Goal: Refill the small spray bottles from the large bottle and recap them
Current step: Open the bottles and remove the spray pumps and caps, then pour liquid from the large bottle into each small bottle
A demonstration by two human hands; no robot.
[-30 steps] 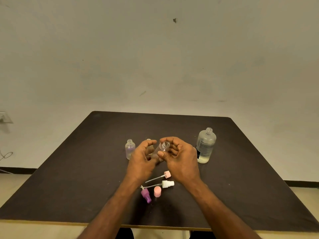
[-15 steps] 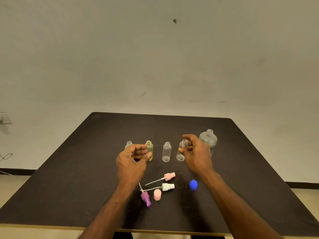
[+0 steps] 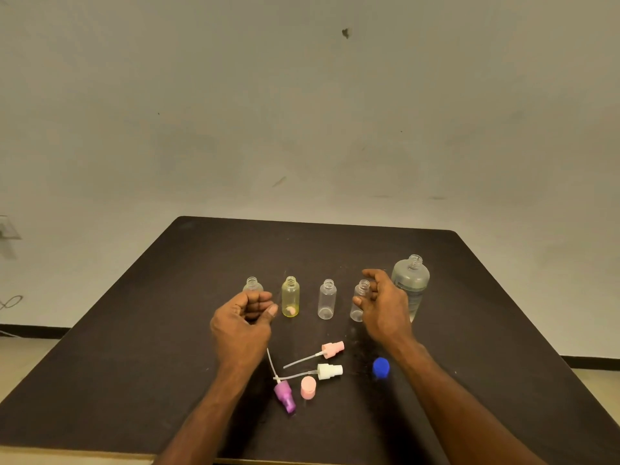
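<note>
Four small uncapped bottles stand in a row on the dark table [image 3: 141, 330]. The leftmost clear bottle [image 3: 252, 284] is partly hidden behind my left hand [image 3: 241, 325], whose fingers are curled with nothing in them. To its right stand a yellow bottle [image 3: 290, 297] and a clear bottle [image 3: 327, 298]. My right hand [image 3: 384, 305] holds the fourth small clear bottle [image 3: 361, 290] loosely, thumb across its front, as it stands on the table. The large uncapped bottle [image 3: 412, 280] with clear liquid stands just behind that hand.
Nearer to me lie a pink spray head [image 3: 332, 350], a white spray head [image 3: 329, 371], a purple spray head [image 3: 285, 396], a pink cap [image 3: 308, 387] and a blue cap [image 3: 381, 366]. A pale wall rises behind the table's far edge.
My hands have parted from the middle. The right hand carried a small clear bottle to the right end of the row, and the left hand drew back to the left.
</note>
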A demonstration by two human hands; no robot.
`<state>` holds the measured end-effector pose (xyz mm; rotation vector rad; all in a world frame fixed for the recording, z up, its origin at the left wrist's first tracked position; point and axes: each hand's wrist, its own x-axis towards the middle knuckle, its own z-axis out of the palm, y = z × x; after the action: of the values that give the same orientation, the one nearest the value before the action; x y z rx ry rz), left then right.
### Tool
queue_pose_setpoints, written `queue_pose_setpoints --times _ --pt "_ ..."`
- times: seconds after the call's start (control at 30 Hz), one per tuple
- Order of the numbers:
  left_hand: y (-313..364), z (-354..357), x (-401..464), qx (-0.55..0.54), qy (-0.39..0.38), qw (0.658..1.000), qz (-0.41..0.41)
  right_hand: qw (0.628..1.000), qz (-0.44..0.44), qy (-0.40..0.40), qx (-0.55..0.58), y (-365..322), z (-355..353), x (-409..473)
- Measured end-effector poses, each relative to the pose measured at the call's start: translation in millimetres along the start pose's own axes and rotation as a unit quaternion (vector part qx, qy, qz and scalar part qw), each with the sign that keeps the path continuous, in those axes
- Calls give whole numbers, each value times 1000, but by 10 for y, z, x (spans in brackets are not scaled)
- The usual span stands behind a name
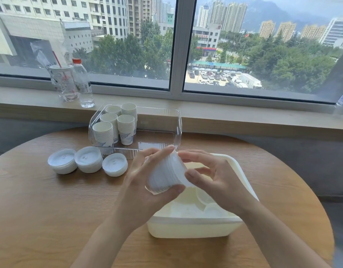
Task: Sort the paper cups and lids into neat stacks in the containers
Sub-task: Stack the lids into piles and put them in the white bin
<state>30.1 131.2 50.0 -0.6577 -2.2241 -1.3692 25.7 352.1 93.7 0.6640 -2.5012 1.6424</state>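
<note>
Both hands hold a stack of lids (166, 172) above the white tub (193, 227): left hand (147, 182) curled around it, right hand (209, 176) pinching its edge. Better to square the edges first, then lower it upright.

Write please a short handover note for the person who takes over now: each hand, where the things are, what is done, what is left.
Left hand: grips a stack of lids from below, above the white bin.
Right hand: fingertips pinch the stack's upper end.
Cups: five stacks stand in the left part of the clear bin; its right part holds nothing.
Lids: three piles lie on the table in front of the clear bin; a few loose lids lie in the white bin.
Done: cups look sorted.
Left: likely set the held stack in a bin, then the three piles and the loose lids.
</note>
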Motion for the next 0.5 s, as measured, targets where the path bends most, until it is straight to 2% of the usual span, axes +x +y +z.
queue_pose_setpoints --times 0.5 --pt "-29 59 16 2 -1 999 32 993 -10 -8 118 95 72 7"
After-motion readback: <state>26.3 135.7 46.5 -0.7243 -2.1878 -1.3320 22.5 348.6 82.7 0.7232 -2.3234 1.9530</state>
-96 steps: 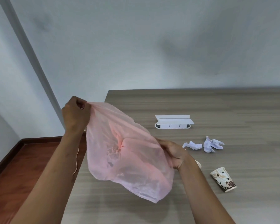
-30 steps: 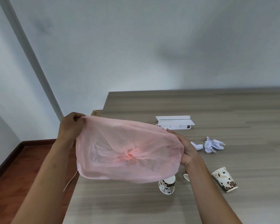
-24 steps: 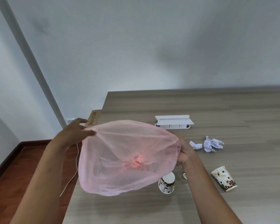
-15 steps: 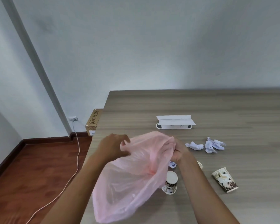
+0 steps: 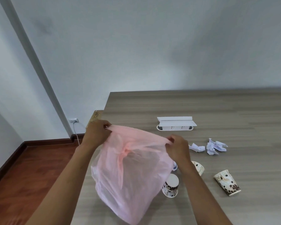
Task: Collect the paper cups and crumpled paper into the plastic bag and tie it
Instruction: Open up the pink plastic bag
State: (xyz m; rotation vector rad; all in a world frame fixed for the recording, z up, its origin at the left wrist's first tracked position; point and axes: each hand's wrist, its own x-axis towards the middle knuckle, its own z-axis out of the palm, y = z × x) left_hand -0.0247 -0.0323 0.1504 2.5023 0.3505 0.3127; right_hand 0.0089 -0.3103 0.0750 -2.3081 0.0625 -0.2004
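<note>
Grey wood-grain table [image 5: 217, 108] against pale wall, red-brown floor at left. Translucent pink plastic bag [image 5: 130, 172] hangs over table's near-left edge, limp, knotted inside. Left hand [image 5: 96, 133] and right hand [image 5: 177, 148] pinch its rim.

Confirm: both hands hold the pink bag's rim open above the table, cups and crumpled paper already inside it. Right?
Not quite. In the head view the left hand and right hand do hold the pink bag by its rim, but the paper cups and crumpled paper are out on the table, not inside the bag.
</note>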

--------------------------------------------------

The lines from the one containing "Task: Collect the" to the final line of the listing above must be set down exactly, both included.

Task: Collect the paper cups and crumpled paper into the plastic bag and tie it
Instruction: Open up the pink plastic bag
State: (xyz m; rotation vector rad; all in a world frame fixed for the recording, z up, its origin at the left wrist's first tracked position; point and axes: each hand's wrist, its own x-axis towards the middle knuckle, its own z-axis out of the palm, y = z × x) left_hand -0.0247 -0.0323 0.1504 2.5023 0.3505 0.3127; right_hand 0.0089 -0.3103 0.0750 -2.3081 0.0625 -0.2004
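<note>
Grey wood-grain table [image 5: 217, 108] against pale wall, red-brown floor at left. Translucent pink plastic bag [image 5: 130, 172] hangs over table's near-left edge, limp, knotted inside. Left hand [image 5: 96, 133] and right hand [image 5: 177, 148] pinch its rim.

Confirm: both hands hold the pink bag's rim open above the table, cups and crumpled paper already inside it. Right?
Not quite. In the head view the left hand and right hand do hold the pink bag by its rim, but the paper cups and crumpled paper are out on the table, not inside the bag.
</note>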

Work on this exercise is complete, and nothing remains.